Брусок, и правда, стал ужасно красивым.
—Ясно теперь, как струмент в руках держать? То-то же... Ну, я пошел, продолжайте пока.
И мы продолжали. К вечеру остругали все, что захватили. У нас ужасно болели с непривычки руки, сизые мозоли ныли. Но что такое мозоли по сравнению с заготовками? Ерунда на постном масле. Мы долго не хотели расходиться, любуясь аккуратно составленными в угол струганными досками и брусками, бесконечно гладили их поверхности, чтобы убедиться — хорошо ли остругано. Потом пришел Николай Степанович и, конечно же, стал укладывать на верстак наши заготовки — доводить до совершенства.
Скоро сказка сказывается, не скоро тахта делается. Добрая неделя ушла у нас на то, чтобы сначала отполировать до блеска заготовки, потом, по совету Николая Степановича, выпилить из фанеры узорчатые украшения для спинок и, наконец, собрать две тахты. О, это была для нас торжественная минута. В субботу в полдень обе новенькие, сияющие светло-зеленой краской тахты красовались у чайханы. Пришедшие в обед в чайхану аксакалы поглаживали белые бороды и цокали, качали головами, любуясь нашим подарком чайхане.

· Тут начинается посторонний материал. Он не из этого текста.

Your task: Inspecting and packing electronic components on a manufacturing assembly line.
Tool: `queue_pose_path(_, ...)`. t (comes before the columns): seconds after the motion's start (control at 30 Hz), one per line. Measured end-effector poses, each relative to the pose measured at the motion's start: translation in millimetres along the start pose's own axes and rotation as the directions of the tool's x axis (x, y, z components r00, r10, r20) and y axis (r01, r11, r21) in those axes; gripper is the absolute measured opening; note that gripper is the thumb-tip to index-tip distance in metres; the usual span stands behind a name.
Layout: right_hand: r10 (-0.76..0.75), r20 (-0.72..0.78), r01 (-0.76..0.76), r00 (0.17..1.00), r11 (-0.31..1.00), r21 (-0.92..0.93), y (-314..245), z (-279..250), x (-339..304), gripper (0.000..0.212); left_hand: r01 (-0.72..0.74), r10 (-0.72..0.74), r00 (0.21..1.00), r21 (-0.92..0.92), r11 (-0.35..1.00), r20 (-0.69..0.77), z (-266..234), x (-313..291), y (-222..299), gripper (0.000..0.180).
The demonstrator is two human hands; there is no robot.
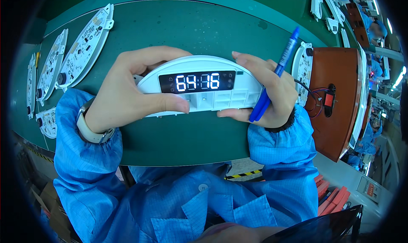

Мы перетянули ленточками то место, откуда забираются на тахту, Азим-ака положил на обе тахты по ковру и я сказал, обращаясь ко всем, кто пришел в чайхану:
—Дорогие товарищи аксакалы и просто рядовые обедающие! Разрешите торжественно открыть две новые тахты, которые дарит вам наша поселковая Академия Добрых Услуг.
Все зааплодировали, а я, протягивая ножницы растерявшемуся Николаю Степановичу и Ваське, продолжил:
—Почетное право разрезать ленточки предоставляется главному архитектору тахты Василию Кулакову и научному консультанту Николаю Степановичу!
Все снова зааплодировали, а Васька и Николай Степанович на негнущихся ногах потянулись к ленточкам и, волнуясь, принялись неумело жевать их ножницами, силясь перерезать пополам.
—А теперь,— воскликнул я,— просим сюда уважаемых аксакалов!
К нашим новеньким тахтам, улыбаясь, подошли старики — Рахим-бобо, Абдурахман-бобо и ветеран поселкового рудника Мефодий Лукич — дедушка нашего Юрки Воронова.
—Просим вас,— дорогие аксакалы,— еще раз пригласил я.— Смелее.
—Закачаетесь!— засмеялся Азим-ака, вспомнив наш недавний разговор.
Рахим-бобо развел руками:
—Это тахта из «Тысячи и одной ночи». Сказка, а не тахта. Кто, говорите, главный архитектор?
—Вот он!— мы вытолкали вперед смущенного и упирающегося Ваську.
Рахим-бобо почтительно прижал руки к груди и, едва склонившись, сказал:
—Спасибо, урток-товарищ главный архитектор! Аксакалы просят вас оказать нам честь и выпить с нами пиалу кок-чая.
—Кто? Я?— испугался Васька. Рахим-бобо кивнул.